Sequential foreland propagation of the timing of exhumation of the two crustal wedges is constrained by a combination of metamorphic, structural and chronologic arguments. The Uis-Pass Line has an early reverse history accompanying the peak of metamorphism followed by post-peak extensional reactivation. This simple structural history indicates that Outwedge I was initially overthrust (buried) by Outwedge II, followed by exhumation (out-wedging) during later extensional reactivation of the shear zone. The greater crustal depth attained by Outwedge I, also indicate that Outwedge II must have been thrust over Outwedge I first to produce a crustal thrust-stack. The progressive southward propagation, of southward transport of these crustal wedges onto the foreland margin, indicates that out-wedging at the margin occurred during ongoing N-S convergence across the Damara Orogen. Forward propagating of out-wedging is supported by younging of peak metamorphic ages and exhumation ages, from the Southern Zone (Outwedge II) to the Southern Margin Zone (Outwedge I). Peak metamorphism in Southern Zone was between 517-530 Ma and exhumation occurred between 517 and 490 Ma. Peak metamorphism in Southern Margin Zone was later, at between 510-517 Ma and exhumation occurred between 510 and 490 Ma.

The foreland propagating sequence of out-wedging may be the result of thrust stacking giving rise to a southward migration of the gravitational; instability generated by crustal over-thickening. The southward transport of Outwedge II, further loaded and deeply buried the rocks in Outwedge I. This over-loading resulted in relatively fast isostatic rebound of Outwedge I, which in an overall convergent system was facilitated by upthrusting along thrusts in the Southern Foreland and accommodated by top-down to the north extensional reactivation of the Uis-Pass Line (MD1).
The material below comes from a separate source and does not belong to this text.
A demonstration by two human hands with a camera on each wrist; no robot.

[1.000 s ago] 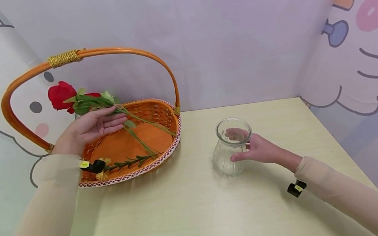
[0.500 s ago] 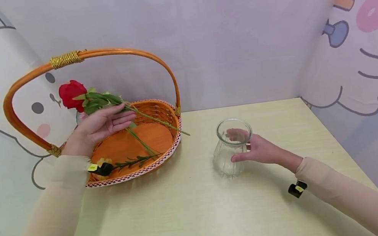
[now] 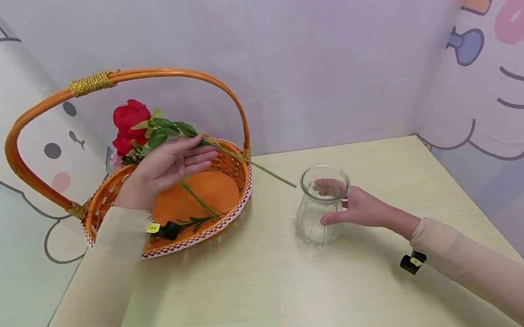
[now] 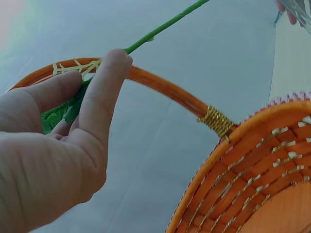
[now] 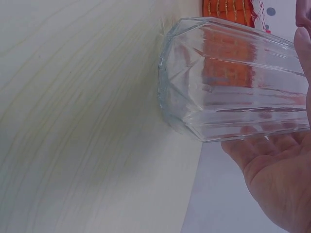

The eastern northern margin has a high-P Barrovian crustal wedge (Outwedge III), similar to the metamorphic architecture of the southern margin. Peak metamorphic conditions in Outwedge III were 630 ºC, 10.5 kb and very low T/depth ratio of 17 ºC/km. Consequently; there was a steep increase in T and P from the sub-greenschist facies Northern Foreland. Towards the south was a shallow increase in T and very steep decrease in P into the high-grade internal part of the orogen in the Central Zone. Like the southern margin, these metamorphic variations indicate that the northeastern margin contains a deeply buried crustal wedge that was exhumed by over-thrusting onto the Northern Foreland. This over-thrusting must have been accommodated by extensional telescoping at the boundary with the internal part of the orogen, though there is insufficient outcrop to document these putative extensional structures. Exhumation of Outwedge III was slightly younger than the 517-490 Ma extensional telescoping of the southern margin. Peak metamorphism of Outwedge III is documented by a U-Pb monazite age of 510±4 Ma (this Record). Consequently, exhumation is constrained to between the peak at 510 Ma and cooling through 350 ºC at 490 Ma.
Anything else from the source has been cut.